The company began production in a small workshop on Richmond Street, Clerkenwell, London EC1. Due to rapid growth the company moved through a succession of ever bigger premises within close proximity. This included spells on Great Sutton Street, a large premises at 114–120 Golden Lane London EC1 (a site that after they departed became a brewery and is now home to building supplier Wickes) and again to a purpose-built five-storey factory at 74–84 Banner Street, London EC1. This beautiful building still stands but now comprises luxury apartments for workers in the city. By the mid-1920s the company had once again outgrown their space and commissioned a large purpose-built factory in the developing new town of Letchworth Garden City. In 1928 the company fully relocated to New Icknield Way East, Letchworth, Hertfordshire. The factory sat on the same site as the now-famous Tab Factory which produced over 200 Bombe machines for Alan Turing and the team at Bletchley Park, used in the cracking of the Enigma codes during WWII.

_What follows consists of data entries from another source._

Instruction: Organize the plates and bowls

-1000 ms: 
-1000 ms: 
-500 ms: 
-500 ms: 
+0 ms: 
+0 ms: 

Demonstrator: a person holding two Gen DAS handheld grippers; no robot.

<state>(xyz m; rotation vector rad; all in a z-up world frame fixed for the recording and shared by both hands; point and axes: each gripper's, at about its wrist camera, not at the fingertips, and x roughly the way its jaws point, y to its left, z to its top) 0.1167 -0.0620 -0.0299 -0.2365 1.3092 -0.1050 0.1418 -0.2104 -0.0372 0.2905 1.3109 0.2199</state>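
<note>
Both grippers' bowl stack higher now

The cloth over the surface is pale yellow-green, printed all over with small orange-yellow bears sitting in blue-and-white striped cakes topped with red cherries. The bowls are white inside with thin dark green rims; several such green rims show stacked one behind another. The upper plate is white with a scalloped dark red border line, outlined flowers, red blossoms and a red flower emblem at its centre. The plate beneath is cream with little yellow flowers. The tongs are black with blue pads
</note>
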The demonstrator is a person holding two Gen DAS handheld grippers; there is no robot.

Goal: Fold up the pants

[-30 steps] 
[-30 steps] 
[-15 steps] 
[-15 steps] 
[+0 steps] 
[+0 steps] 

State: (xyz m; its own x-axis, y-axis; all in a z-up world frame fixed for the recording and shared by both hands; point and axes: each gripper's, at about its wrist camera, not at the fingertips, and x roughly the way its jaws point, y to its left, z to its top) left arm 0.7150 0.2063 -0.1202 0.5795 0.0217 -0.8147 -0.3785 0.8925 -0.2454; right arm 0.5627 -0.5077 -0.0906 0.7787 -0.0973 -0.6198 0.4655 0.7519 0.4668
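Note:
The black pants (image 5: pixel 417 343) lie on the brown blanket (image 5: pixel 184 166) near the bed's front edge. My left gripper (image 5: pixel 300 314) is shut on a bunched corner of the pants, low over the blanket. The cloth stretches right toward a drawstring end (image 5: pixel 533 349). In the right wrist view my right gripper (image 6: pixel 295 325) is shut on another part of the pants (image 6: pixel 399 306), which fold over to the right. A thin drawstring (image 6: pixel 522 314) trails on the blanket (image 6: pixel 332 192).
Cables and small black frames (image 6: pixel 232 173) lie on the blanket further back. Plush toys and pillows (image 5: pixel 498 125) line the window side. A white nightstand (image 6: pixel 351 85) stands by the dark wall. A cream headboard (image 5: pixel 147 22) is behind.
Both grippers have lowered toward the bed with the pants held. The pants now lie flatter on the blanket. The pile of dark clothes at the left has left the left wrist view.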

Unfortunately, William had died in the previous year and did not get to see the new state-of-the-art factory completed. Sons John and Bernard managed the company from its Letchworth site until it was dissolved in the late 1980s.

From 1890 Chater-Lea produced all the necessary fixings, components and frames required to build an entire bicycle. Chater-Lea's frame tubing and lugs were utilized by custom bike builders across the globe from as early as 1900. Drive train components including pedals, crank arms, chain rings, freewheels and hubs were available, often at a significant price premium to lower quality components, until the 1960s. The catalogues which contained detailed product specifications, technical drawings and photographs also included extensive prose extolling the virtues and joys of bicycle riding and the company's philosophy of quality, durability and its eternal focus on production using the finest materials and processes.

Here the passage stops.